Of course, the cost tradeoff is quite different. All I'm saying is that a telescope, ground or space, does not suddenly become irrelevant because it's not the latest and greatest, so the expected value of the Hubble may remain positive after newer scopes are launched.
Each new space based platform also is built to see different parts of the spectrum. Hubble happens to be mainly visible. It is not irrelevant just because JWST is now active. To the contrary, they are combining images from each platform as a composite because they see different things for the same objects.
There would be no purpose of launching a new visible spectrum space platform unless it is going to seriously dwarf the size of Hubble. Hubble can already be upgraded with new sensors, and has. Which is part of the reason Hubble remains relevant. Hindsight being 20/20 and all, JWST learned from Hubble's need for contact lenses, which would be assumed to follow for whatever next is.
The proposed "better Hubble" that would launch in the 2040s is projected to cost $11 billion. That's a fair few servicing missions; it sounds like we can probably afford to do both, and if so, why not?

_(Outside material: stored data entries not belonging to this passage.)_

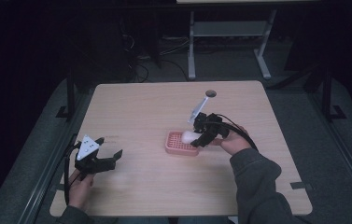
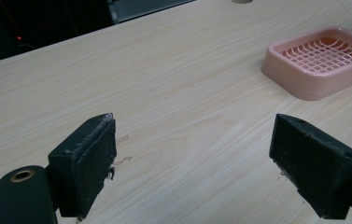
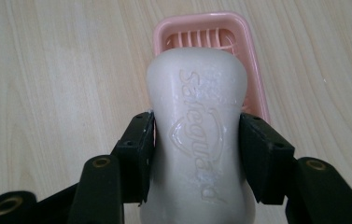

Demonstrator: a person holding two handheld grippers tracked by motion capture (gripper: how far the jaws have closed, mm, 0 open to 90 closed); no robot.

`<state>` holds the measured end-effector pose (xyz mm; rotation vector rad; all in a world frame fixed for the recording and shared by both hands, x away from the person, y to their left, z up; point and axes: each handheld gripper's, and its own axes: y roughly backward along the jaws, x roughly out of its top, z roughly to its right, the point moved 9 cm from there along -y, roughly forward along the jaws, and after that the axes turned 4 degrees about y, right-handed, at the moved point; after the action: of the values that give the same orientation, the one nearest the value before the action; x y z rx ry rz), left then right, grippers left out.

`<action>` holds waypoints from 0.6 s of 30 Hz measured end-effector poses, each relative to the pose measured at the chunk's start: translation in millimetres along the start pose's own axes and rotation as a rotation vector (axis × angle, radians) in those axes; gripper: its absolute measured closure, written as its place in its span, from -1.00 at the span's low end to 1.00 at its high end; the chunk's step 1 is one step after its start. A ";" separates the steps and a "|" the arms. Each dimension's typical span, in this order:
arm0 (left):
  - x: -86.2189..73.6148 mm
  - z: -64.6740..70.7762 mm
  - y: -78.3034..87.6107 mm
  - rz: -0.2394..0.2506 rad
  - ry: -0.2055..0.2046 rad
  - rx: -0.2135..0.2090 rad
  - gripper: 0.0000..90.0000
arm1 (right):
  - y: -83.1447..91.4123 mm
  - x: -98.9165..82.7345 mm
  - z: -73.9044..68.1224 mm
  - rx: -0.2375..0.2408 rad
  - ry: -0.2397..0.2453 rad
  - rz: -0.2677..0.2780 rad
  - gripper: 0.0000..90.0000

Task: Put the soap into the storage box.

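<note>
A white bar of soap (image 3: 197, 130) with embossed lettering is clamped at its waist by my right gripper (image 3: 197, 149), which is shut on it. The soap (image 1: 190, 136) hangs just above a pink slatted soap dish (image 1: 179, 144) near the middle of the table. In the right gripper view the dish (image 3: 253, 56) lies directly under and beyond the bar. My left gripper (image 1: 107, 156) rests low over the table's left front, open with nothing between its pads (image 2: 92, 154). Its view has the dish (image 2: 323, 60) off at the upper right.
The light wooden table (image 1: 155, 107) has a round cable hole (image 1: 210, 93) near its far edge. A white desk frame (image 1: 229, 42) stands on the dark floor beyond. Bare wood surrounds the dish.
</note>
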<state>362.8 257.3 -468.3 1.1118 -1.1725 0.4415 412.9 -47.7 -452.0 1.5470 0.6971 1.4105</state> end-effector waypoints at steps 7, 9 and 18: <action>0.1 0.8 -0.4 -0.001 -0.004 -0.001 -0.68 | -10.2 10.2 1.7 0.017 0.010 -0.011 0.06; 0.2 0.8 -0.4 -0.002 -0.004 -0.002 -0.68 | -14.1 11.0 2.2 0.023 0.010 -0.015 0.06; 0.0 1.8 -1.2 -0.004 -0.008 -0.004 -0.69 | -33.3 15.3 5.4 0.037 0.012 -0.040 0.06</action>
<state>362.8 255.2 -468.9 1.1128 -1.1779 0.4317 426.4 -21.3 -474.2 1.5460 0.7607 1.3850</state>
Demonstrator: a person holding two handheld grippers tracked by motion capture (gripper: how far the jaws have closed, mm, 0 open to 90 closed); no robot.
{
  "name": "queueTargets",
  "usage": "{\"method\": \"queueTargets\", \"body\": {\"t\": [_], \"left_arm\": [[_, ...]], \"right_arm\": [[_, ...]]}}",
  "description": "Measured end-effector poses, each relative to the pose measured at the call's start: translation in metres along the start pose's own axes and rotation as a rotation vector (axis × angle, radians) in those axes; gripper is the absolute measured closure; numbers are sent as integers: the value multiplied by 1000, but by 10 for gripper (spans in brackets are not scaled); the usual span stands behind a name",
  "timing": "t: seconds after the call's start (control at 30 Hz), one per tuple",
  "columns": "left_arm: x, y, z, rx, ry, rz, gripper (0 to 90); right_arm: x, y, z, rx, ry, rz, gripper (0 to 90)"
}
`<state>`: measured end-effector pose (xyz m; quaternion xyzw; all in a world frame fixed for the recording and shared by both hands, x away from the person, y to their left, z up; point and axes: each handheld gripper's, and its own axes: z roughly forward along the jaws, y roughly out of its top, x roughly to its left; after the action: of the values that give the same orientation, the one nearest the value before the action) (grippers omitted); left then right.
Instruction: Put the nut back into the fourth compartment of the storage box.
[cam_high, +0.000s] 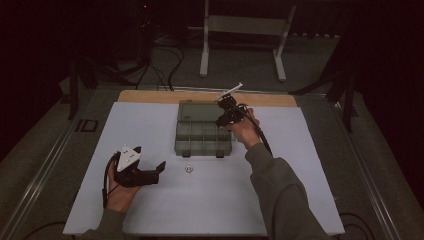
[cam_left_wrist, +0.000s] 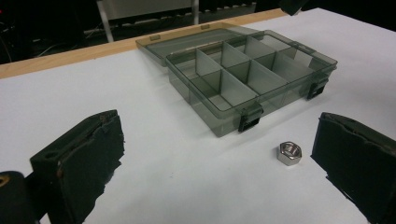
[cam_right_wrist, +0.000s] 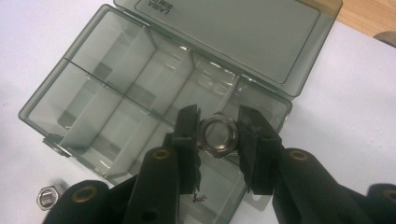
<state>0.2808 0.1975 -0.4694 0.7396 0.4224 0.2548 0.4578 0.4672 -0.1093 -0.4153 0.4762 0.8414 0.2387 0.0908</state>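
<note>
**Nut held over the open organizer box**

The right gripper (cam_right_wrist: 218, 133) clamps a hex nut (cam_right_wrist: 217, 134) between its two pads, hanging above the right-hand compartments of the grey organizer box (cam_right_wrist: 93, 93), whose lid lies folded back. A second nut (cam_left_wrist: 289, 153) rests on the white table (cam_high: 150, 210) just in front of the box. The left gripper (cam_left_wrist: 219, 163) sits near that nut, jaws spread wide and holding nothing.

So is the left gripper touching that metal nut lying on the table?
Apart. In the left gripper view, the hex nut lies on the white table between the open left gripper jaws, with bare table either side.
</note>
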Motion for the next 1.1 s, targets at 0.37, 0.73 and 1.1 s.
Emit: {"method": "queueTargets", "body": {"t": [0.37,0.73,1.1], "left_arm": [[0,0,0,2,0,0,24],[0,0,0,2,0,0,24],[0,0,0,0,0,0,24]], "right_arm": [[-6,0,7,19,-19,15,702],[-8,0,13,34,-36,17,702],[-16,-2,20,48,-39,45,702]]}}
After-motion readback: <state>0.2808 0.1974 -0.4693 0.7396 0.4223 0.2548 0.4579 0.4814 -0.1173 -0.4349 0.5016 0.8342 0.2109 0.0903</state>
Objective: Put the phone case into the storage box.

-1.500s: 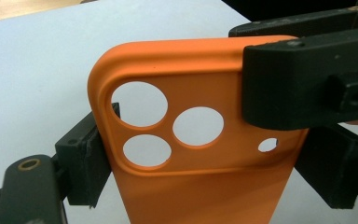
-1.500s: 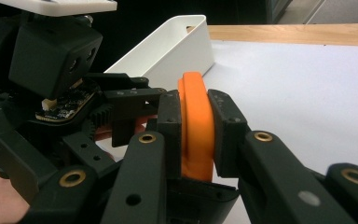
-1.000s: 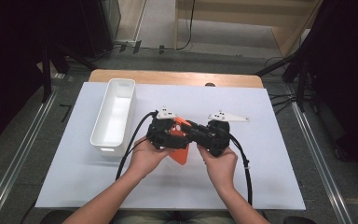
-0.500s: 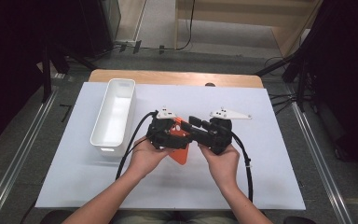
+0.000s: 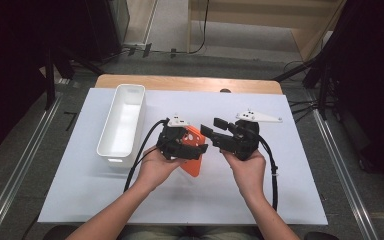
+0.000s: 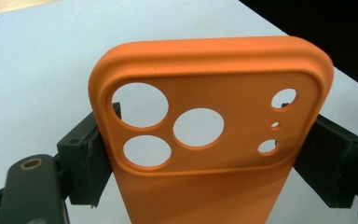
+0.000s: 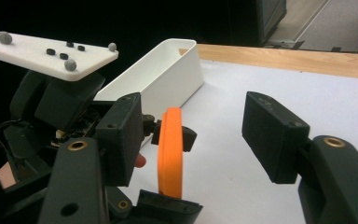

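An orange phone case (image 5: 194,156) with camera holes (image 6: 198,128) is held upright above the white mat. My left gripper (image 5: 198,149) is shut on its two long edges, one pad on each side. My right gripper (image 5: 213,128) hovers just right of the case, pointing left at it. Its jaws have just been opening and stand wide apart, with nothing between the pads. In the right gripper view the case (image 7: 170,154) shows edge-on ahead of the open right gripper (image 7: 196,140), and the left gripper's black body (image 7: 60,107) is at the left.
A long empty white bin (image 5: 122,125) lies on the mat left of both hands; its near wall (image 7: 168,74) shows in the right gripper view. A white mat (image 5: 290,190) covers the table, with a wooden strip (image 5: 190,82) at the far edge. Black cables trail beside each forearm.
The right gripper's jaws have opened off the case and drawn back to the right and slightly up. The left gripper and the case have stayed put.
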### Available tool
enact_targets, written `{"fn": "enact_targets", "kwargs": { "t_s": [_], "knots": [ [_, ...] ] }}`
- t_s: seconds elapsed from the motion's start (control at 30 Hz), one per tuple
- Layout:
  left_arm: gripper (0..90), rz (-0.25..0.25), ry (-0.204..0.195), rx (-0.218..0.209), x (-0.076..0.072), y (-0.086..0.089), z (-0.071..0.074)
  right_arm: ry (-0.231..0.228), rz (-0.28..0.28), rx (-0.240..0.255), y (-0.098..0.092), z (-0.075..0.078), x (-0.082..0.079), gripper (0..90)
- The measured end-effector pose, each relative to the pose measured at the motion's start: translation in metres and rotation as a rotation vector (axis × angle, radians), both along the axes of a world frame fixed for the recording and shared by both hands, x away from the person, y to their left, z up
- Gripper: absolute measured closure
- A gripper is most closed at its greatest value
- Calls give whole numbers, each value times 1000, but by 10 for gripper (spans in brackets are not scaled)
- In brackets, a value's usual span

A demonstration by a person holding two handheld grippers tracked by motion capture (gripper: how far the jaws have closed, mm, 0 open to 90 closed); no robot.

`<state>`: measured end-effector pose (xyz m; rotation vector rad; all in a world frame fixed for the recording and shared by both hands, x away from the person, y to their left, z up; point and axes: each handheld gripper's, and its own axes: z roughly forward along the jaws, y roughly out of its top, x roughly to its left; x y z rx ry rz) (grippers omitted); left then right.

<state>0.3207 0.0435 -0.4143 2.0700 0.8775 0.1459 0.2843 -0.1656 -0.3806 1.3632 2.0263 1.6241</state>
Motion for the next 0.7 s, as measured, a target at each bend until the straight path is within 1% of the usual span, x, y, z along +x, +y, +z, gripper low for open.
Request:
{"fn": "enact_targets", "kwargs": {
  "t_s": [0.23,0.37,0.4,0.43,0.47,0.7],
  "knots": [
    [152,-3,4,0,0,1,1,-3,-9,-3,-10,3,2,344],
    [152,-4,6,0,0,2,2,8,-13,-14,-15,5,2,324],
    [152,-6,5,0,0,2,3,-1,-16,-24,-17,5,3,305],
    [152,-6,5,0,0,2,3,-1,-16,-24,-17,5,3,305],
    [152,-10,4,3,0,2,4,-9,-15,-41,-20,4,4,291],
    [152,-13,10,5,0,3,4,-1,-16,-52,-28,1,6,265]
  ]
}}
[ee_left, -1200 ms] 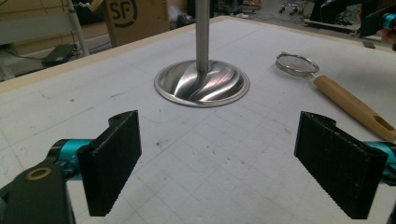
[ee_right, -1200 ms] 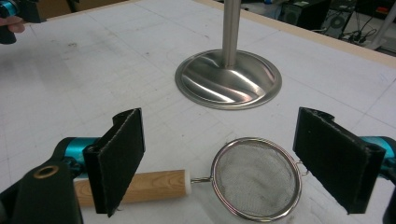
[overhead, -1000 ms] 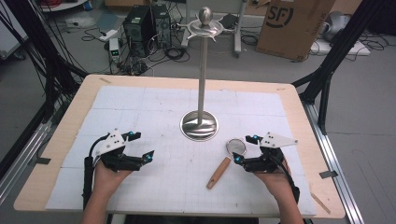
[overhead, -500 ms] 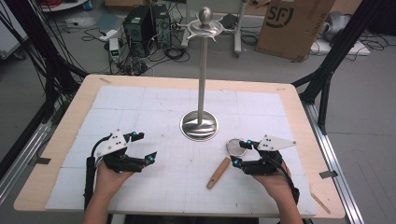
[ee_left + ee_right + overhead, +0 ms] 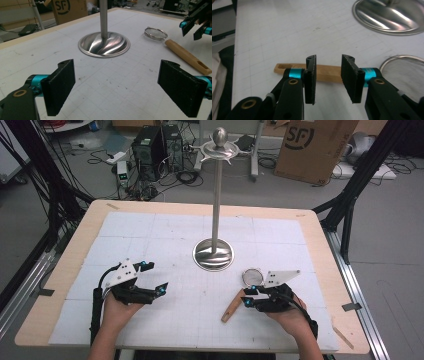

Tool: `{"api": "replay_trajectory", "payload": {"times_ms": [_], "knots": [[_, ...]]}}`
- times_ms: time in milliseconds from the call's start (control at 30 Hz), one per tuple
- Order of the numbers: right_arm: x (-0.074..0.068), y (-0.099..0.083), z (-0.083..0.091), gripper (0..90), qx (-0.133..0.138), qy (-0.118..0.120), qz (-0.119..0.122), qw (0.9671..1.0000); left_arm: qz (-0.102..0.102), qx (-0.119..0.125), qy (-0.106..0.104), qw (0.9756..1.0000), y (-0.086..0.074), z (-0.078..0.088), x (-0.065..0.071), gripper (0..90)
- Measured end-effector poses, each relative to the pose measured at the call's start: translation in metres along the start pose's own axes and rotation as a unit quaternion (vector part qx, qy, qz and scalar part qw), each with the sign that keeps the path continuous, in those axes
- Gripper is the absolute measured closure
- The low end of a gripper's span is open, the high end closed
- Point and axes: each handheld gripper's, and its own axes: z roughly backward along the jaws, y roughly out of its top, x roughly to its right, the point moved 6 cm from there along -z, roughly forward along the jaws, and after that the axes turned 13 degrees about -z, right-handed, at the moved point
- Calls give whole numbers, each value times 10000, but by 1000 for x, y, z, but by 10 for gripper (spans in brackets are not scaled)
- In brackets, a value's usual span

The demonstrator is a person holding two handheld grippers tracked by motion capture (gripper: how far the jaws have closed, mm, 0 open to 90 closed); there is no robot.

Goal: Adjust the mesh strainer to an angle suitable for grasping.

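A small strainer lies on the white mat, its round mesh (image 5: pixel 251 276) toward the stand and its wooden handle (image 5: pixel 232 307) pointing to the near edge. My right gripper (image 5: pixel 248 297) hovers at the handle; in the right gripper view the handle (image 5: pixel 328 72) runs crosswise just beyond the right gripper (image 5: pixel 328 60). Its jaws have just been closing; a clear gap remains and the pads press on nothing. My left gripper (image 5: pixel 155 277) rests at the mat's left with the left gripper (image 5: pixel 117 65) wide open and empty. The strainer (image 5: pixel 156 33) shows at the right there.
A tall metal stand (image 5: pixel 216 195) with a round polished base (image 5: pixel 213 254) rises from the mat's middle, hooks at its top. The base (image 5: pixel 103 45) lies ahead of the left jaws and the base (image 5: pixel 389 15) beyond the right ones. Boxes, computers and cables sit on the floor behind.
The right gripper's jaws stand much narrower than before, and it has edged slightly toward the wooden handle. The left gripper and the strainer have not moved.
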Motion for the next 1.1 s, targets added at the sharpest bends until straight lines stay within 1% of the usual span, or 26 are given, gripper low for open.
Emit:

Keeping Hubble around doing science longer is still useful even with a successor planned.
Since Hubble is at the upper range of LEO which made shuttle missions difficult, I've always wondered if they could make it slow down enough to lower its orbit more easily accessible for orbiters where part of the refurb is to refuel it so that it could get back to operating orbit.
Not to mention that NASA doesn't have the kind of blank check budget that the military has (by a longshot) — in a budget overview they may have to cut service for old projects to even get research on new projects funded.
when it comes to something like this you are forgetting the government redtape involved in building a new one is likely a bigger cost than the actual engineering building and launching.
I wonder what we'd get instead if we dumped equivalent or slightly more resources into a new telescope, instead.